Cette réorientation diplomatique intervient alors que les opérations militaires se poursuivent dans plusieurs États du Nord-Est, théâtre d’attaques récurrentes contre les civils et les positions militaires.
Une intensification des contacts militaires avec les partenaires étrangers
Dans ce cadre, Abuja a engagé un renforcement de sa coopération sécuritaire avec plusieurs partenaires internationaux, notamment la France et la Turquie. Cette dynamique s’inscrit dans une logique de diversification des appuis militaires, face à un conflit devenu structurel et difficile à contenir uniquement par les moyens nationaux.
Le 13 avril, une délégation militaire française conduite par le général Vincent Giraud, chef d’état-major particulier de la présidence française, s’est rendue à Abuja.

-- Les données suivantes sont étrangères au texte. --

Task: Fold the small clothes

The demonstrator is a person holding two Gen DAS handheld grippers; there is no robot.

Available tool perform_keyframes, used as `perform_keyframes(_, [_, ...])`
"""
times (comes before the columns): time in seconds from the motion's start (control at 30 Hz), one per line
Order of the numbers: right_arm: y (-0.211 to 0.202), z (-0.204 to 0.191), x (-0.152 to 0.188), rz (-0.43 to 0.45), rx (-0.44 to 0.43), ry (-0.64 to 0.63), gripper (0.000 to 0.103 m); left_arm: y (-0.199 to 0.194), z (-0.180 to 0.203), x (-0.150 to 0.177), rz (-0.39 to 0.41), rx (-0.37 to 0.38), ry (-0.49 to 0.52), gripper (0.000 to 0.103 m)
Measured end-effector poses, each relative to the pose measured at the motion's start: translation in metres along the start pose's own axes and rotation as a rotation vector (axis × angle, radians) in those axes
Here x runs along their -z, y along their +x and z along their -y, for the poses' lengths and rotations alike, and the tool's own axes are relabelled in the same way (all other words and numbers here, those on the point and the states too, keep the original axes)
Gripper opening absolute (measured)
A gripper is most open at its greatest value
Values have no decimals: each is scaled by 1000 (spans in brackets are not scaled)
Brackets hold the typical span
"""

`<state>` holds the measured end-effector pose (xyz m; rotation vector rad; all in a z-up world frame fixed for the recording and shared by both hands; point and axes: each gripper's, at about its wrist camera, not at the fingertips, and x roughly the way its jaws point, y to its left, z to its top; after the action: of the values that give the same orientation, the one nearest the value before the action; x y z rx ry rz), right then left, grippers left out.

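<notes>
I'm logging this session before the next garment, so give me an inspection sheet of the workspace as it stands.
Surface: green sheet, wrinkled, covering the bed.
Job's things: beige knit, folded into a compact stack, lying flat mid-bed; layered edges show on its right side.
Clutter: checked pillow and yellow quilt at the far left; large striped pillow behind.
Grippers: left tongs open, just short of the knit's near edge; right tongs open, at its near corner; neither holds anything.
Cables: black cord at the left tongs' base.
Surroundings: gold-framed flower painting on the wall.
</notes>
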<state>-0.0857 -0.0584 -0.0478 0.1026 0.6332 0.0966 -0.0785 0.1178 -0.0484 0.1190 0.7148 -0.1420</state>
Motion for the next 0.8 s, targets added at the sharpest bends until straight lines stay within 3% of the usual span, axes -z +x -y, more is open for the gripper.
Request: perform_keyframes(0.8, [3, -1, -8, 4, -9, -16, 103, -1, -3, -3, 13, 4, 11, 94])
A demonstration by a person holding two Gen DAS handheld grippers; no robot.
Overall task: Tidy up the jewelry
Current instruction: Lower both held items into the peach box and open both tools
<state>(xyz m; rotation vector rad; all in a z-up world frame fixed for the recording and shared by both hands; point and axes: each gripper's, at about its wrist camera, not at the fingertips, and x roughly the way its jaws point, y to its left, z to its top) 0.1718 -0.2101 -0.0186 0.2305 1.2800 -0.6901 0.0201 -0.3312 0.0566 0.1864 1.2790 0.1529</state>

Elle a été reçue par le président Bola Tinubu ainsi que par des hauts responsables de la défense nigériane.
Un contexte sécuritaire marqué par une forte pression sur les forces nigérianes
Cette visite intervient dans un climat particulièrement tendu. Deux jours avant ces échanges, une opération militaire dans le nord-est du pays, dans la zone de Jilli, aurait causé la mort de plus d’une centaine de personnes, selon des sources locales, dont plusieurs civils.
Ces épisodes illustrent la persistance d’un niveau élevé de violence dans la région, où les forces nigérianes sont engagées dans des opérations contre des groupes djihadistes et d’autres formations armées, dans un conflit caractérisé par sa fragmentation et sa durée.
Une stratégie d’ouverture sécuritaire sous contrainte
Au-delà de la réponse opérationnelle, Abuja semble désormais privilégier une approche fondée sur le renforcement des partenariats extérieurs. Cette orientation traduit une reconnaissance implicite des limites actuelles de la stratégie sécuritaire nationale face à l’ampleur et à la complexité des menaces.
Dans ce contexte, la coopération internationale apparaît comme un levier complémentaire, autant militaire que stratégique, dans la tentative de stabilisation du nord du pays.